How can efficiently download a large list of tickers from Yahoo Finance?

I have a really large list of tickers for which I want to download financial data using Yahoo finance.

I am now working with python, but R solutions are also welcomed.

Here is the piece of python code and the excel file with the tickers is also attached:

import yfinance as yf
from yahoofinancials import YahooFinancials

# get tickers 
mf_tickers = pd.read_excel('tickers_mutual_funds.xlsx')

# download data 
tickers = mf_tickers.Symbol
funds_financials = YahooFinancials(tickers)

data = funds_financials.get_historical_price_data(start_date='2019-01-01', 
                                                  end_date='2019-12-31',
                                                  time_interval='weekly')

The problem is that it takes ages,like hours, in my computer to load this size of data.

What is a better and more efficient way to load these data? As said, I am happy with both python or R solutions.

File to load: https://www.dropbox.com/s/1l41tk8gxzqvutd/tickers_mutual_funds%20copy.xlsx?dl=0

Thanks

Solution

I'd offer up a package called yahooquery, with the DISCLAIMER: I am the author of the package.

Here's how you could do it:

from yahooquery import Ticker

mf_symbols = pd.read_excel('tickers_mutual_funds.xlsx')
symbols = mf_tickers.Symbol.tolist()

tickers = Ticker(symbols, asynchronous=True)

data = tickers.history(start='2019-01-01', end='2019-12-31', interval='1wk')

For the most part, the history method will return a pandas.DataFrame. However, there's lots of ticker symbols in your list that weren't around in 2019 or just don't have data altogether. So, it will be a dictionary, with each symbol as a key.

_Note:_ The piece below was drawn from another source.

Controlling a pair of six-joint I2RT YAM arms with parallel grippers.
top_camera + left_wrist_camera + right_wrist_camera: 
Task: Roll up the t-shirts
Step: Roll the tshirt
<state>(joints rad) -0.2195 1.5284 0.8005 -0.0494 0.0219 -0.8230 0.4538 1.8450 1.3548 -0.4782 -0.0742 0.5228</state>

Here's how you can get to a single dataframe:

# Add symbol column to each dataframe
for key in data:
    if isinstance(data[key], pd.DataFrame):
        data[key]['symbol'] = key

# Concat all dataframes
df = pd.concat([data[k] for k in data if isinstance(data[k], pd.DataFrame)])

Here's some stats from when I ran the same function above:

Runtime: ~5 minutes
Valid Symbols (symbols that returned data): 19,415
Total rows in dataframe: 1,008,180
Symbols with no data: 6,571